■ **The data**:
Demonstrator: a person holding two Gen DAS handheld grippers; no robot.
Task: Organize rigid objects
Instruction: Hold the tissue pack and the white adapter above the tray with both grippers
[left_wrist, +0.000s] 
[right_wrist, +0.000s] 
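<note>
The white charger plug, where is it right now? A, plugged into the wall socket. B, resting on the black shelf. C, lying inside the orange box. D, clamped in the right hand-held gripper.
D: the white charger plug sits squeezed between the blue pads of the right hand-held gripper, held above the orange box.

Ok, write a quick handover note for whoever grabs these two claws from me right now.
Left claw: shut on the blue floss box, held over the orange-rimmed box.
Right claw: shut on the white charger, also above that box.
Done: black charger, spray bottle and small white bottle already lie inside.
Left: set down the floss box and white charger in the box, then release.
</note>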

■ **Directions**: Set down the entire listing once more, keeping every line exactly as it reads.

■ **Answer to the problem**:
Demonstrator: a person holding two Gen DAS handheld grippers; no robot.
Task: Organize rigid objects
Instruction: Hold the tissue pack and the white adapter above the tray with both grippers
[left_wrist, +0.000s] 
[right_wrist, +0.000s] 
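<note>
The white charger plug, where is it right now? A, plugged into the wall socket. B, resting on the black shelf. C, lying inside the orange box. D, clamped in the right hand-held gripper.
D: the white charger plug sits squeezed between the blue pads of the right hand-held gripper, held above the orange box.

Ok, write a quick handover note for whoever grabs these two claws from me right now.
Left claw: shut on the blue floss box, held over the orange-rimmed box.
Right claw: shut on the white charger, also above that box.
Done: black charger, spray bottle and small white bottle already lie inside.
Left: set down the floss box and white charger in the box, then release.
</note>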

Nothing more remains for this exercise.